South Sudan, officially the Republic of South Sudan, is a landlocked country in northeastern Africa that gained its independence from Sudan in 2011. Its current capital is Juba, which is also its largest city. It is planned that the capital city will be changed to the more centrally located Ramciel in the future. South Sudan is bordered by the Republic of the Sudan to the north, Ethiopia to the east, Kenya to the southeast, Uganda to the south, the Democratic Republic of the Congo to the southwest, and the Central African Republic to the west. It includes the vast swamp region of the Sudd, formed by the White Nile and known locally as the Bahr al Jabal.

The territories of modern South Sudan and the Republic of the Sudan were occupied by Egypt under the Muhammad Ali Dynasty, and later governed as an Anglo-Egyptian condominium until Sudanese independence was achieved in 1956. Following the First Sudanese Civil War, the Southern Sudan Autonomous Region was formed in 1972 and lasted until 1983. A second Sudanese civil war soon developed and ended with the Comprehensive Peace Agreement of 2005. Later that year, southern autonomy was restored when an Autonomous Government of Southern Sudan was formed.

South Sudan became an independent state on 9 July 2011, following a referendum that passed with 98.83% of the vote. It is a United Nations member state, a member state of the African Union, and a member state of the Intergovernmental Authority on Development. In July 2012, South Sudan signed the Geneva Conventions. South Sudan has suffered internal conflict since its independence.

The Nilotic people of South Sudan—the Acholi, Anyuak, Bari, Dinka, Nuer, Shilluk and others—first entered South Sudan sometime before the 10th century. During the period from the 15th to the 19th centuries, tribal migrations, largely from the area of Bahr el Ghazal, brought the Anyuak Dinka, Nuer and Shilluk to their modern locations of both Bahr El Ghazal and Upper Nile Regions, while the, Acholi and Bari settled in Equatoria.

The Bantu people of South Sudan are—the Azande, Mundu, Avukaya and Baka people Azande people, who entered South Sudan in the 16th century, established the region's largest state of Equatoria Region.

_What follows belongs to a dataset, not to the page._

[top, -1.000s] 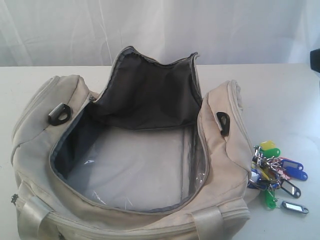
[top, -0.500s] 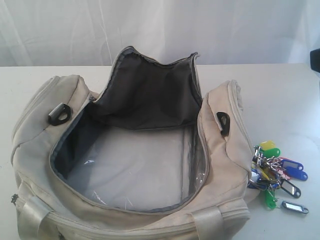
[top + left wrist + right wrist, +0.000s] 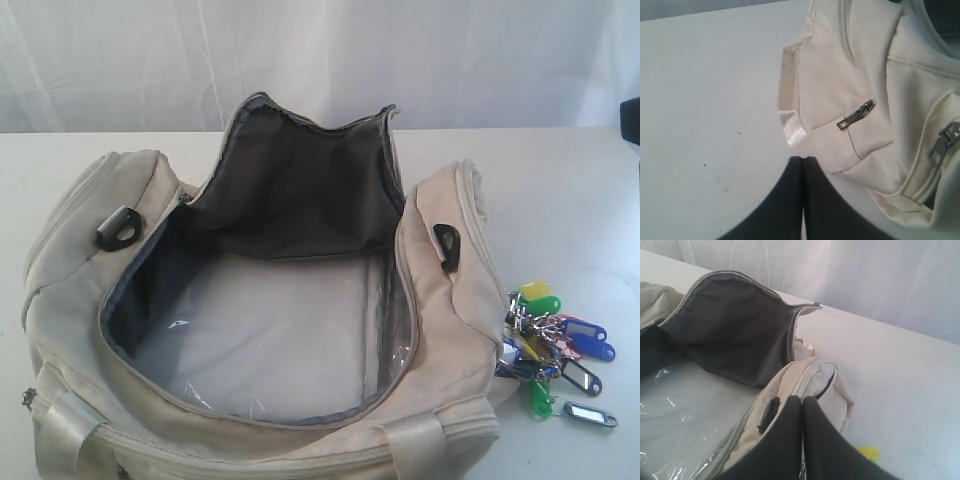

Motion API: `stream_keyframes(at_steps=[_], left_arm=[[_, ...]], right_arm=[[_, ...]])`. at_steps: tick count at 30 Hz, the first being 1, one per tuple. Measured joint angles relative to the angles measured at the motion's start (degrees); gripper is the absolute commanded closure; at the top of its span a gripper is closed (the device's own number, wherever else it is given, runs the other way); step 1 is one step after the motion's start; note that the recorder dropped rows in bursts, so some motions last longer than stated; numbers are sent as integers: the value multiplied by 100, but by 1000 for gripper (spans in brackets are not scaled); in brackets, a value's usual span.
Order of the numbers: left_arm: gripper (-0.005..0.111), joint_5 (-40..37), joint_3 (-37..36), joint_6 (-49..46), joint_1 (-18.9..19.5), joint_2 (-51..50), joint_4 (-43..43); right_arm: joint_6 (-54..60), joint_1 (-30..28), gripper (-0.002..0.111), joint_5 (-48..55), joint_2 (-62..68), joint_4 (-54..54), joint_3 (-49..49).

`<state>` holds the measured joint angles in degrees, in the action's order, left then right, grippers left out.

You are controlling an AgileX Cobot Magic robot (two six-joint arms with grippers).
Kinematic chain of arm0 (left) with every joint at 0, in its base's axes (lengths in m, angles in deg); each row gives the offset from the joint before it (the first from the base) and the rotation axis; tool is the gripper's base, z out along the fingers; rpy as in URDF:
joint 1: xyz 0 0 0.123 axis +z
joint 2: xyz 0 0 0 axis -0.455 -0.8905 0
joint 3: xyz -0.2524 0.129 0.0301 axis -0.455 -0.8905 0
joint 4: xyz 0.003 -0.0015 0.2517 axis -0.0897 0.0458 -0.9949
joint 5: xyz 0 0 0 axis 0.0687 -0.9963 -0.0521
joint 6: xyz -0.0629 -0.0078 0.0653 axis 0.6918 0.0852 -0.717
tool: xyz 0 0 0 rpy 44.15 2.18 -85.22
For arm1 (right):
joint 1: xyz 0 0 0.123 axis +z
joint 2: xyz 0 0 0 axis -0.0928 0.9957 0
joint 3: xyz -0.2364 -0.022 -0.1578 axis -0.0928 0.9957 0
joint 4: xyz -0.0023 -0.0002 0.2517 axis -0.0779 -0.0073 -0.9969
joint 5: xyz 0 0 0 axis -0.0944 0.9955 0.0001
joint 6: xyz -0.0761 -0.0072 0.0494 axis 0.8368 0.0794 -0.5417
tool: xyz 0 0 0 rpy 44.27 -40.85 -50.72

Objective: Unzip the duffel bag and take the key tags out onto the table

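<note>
In the exterior view, the duffel bag [image 3: 70, 290] sat unzipped on the table [image 3: 560, 190], its flap [image 3: 290, 190] standing up and showing dark lining. The key tags [image 3: 555, 345] lay on the table, touching the bag's end on the right arm's side.

In the left wrist view, the left gripper [image 3: 803, 161] was pressed together and empty, near a zipper pull [image 3: 856, 114] on the bag's end.

In the right wrist view, the right gripper [image 3: 802, 401] was likewise together and empty, above the bag's other end.
</note>
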<state>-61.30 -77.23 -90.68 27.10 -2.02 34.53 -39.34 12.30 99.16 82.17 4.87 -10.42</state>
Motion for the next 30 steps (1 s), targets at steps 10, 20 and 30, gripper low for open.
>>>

The Azande are the third-largest ethnic group in South Sudan while the Bari are fourth-largest. They are found in the Maridi, Yambio, and Tombura districts in the tropical rain-forest belt of Western Equatoria, the Adio of Azande client in Yei, Central Equatoria and Western Bahr el Ghazal. In the 18th century, the Avungara sib rose to power over the rest of Azande society and this domination continued into the 20th century. Geographical barriers prevented the spread of Islam to the southerners, thus enabling them to retain their social and cultural heritage, as well as their political and religious institutions.

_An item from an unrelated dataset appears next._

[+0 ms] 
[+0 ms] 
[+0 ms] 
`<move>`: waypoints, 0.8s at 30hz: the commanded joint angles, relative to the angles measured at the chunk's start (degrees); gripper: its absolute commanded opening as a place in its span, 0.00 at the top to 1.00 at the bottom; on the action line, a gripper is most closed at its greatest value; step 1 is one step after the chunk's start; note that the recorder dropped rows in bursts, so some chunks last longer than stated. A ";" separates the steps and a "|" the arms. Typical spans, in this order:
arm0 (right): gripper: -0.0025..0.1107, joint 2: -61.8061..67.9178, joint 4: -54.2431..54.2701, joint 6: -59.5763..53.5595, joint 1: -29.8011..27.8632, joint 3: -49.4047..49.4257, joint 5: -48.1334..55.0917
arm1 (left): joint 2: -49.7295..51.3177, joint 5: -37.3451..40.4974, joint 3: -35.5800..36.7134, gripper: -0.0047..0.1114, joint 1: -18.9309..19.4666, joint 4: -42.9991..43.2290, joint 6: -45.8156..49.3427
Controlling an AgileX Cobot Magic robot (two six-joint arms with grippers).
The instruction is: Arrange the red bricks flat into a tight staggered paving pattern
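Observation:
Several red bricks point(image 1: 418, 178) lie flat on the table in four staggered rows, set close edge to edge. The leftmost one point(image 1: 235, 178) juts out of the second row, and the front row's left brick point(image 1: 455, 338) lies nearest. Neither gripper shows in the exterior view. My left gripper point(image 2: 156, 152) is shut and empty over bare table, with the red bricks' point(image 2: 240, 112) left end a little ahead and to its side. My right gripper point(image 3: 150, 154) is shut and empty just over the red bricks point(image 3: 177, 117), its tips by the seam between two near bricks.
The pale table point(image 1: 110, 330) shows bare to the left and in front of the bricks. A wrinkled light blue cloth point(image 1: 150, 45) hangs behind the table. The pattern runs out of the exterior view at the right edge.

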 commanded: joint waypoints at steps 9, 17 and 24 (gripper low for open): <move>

Slavery had been an institution of Sudanese life throughout history. The slave trade in the south intensified in the 19th century and continued after the British had suppressed slavery in much of sub-Saharan Africa. Annual Sudanese slave raids into non-Muslim territories resulted in the capture of countless thousands of southern Sudanese, and the destruction of the region's stability and economy.

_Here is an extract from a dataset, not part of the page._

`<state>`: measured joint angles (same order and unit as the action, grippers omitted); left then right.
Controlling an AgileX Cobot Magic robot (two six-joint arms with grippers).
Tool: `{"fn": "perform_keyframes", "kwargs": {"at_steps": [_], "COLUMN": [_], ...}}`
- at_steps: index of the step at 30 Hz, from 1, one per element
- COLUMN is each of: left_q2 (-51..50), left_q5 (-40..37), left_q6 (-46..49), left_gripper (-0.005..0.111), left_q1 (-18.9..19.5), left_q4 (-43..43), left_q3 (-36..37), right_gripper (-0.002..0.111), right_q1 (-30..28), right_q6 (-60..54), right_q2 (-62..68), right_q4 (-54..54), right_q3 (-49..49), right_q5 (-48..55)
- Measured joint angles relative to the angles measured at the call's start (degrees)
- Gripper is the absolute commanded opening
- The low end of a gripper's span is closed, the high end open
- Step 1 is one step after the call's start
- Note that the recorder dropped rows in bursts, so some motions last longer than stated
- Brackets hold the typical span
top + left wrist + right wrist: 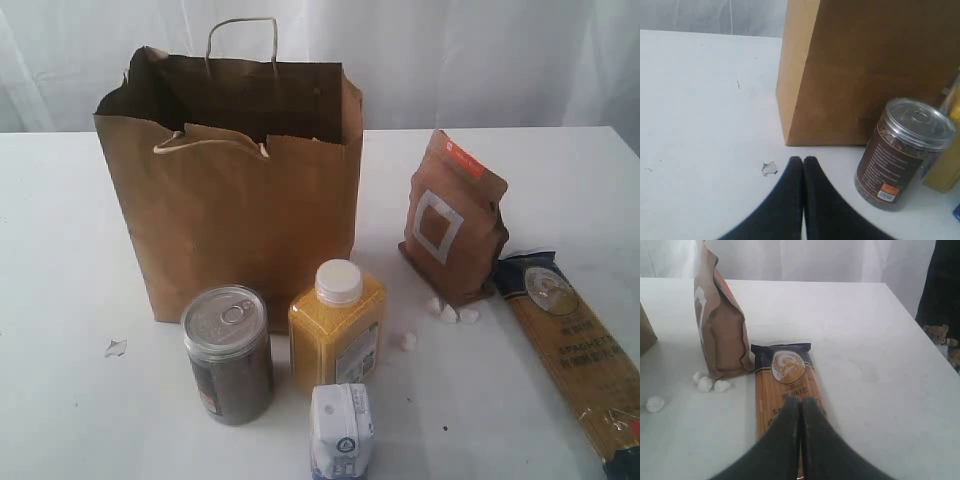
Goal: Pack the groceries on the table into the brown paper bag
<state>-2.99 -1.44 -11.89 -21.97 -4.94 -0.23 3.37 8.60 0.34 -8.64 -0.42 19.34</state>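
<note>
Hovering end effectors (803, 160) (801, 401), both closed, empty.

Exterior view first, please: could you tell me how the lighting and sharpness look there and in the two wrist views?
Exterior view: bright, washed-out backdrop, soft shadows, mild sheen atop the pull-tab can. Left wrist view: left gripper dark and featureless. Right wrist view: slightly soft; spaghetti pack print barely legible.

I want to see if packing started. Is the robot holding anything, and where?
Nothing is held. The left gripper and the right gripper are both shut, pinching nothing.
</note>
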Motion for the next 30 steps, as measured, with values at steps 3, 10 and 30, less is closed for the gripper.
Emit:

The Azande have had good relations with the neighbors, namely the Moru, Mundu, Pöjulu, Avukaya, Baka and the small groups in Bahr el Ghazal, due to the expansionist policy of their king Gbudwe, in the 18th century. In the 19th century, the Azande fought the French, the Belgians and the Mahdists to maintain their independence. Egypt, under the rule of Khedive Ismail Pasha, first attempted to control the region in the 1870s, establishing the province of Equatoria in the southern portion. Egypt's first governor was Samuel Baker, commissioned in 1869, followed by Charles George Gordon in 1874 and by Emin Pasha in 1878.

The Mahdist Revolt of the 1880s destabilized the nascent province, and Equatoria ceased to exist as an Egyptian outpost in 1889. Important settlements in Equatoria included Lado, Gondokoro, Dufile and Wadelai. European colonial maneuverings in the region came to a head in 1898, when the Fashoda Incident occurred at present-day Kodok; Britain and France almost went to war over the region. In 1947, British hopes to join South Sudan with Uganda as well as, living Western Equatoria as part of Belgium French Congo The Democratic Republic of Congo were dashed by the Rajaf Conference to unify North and South Sudan.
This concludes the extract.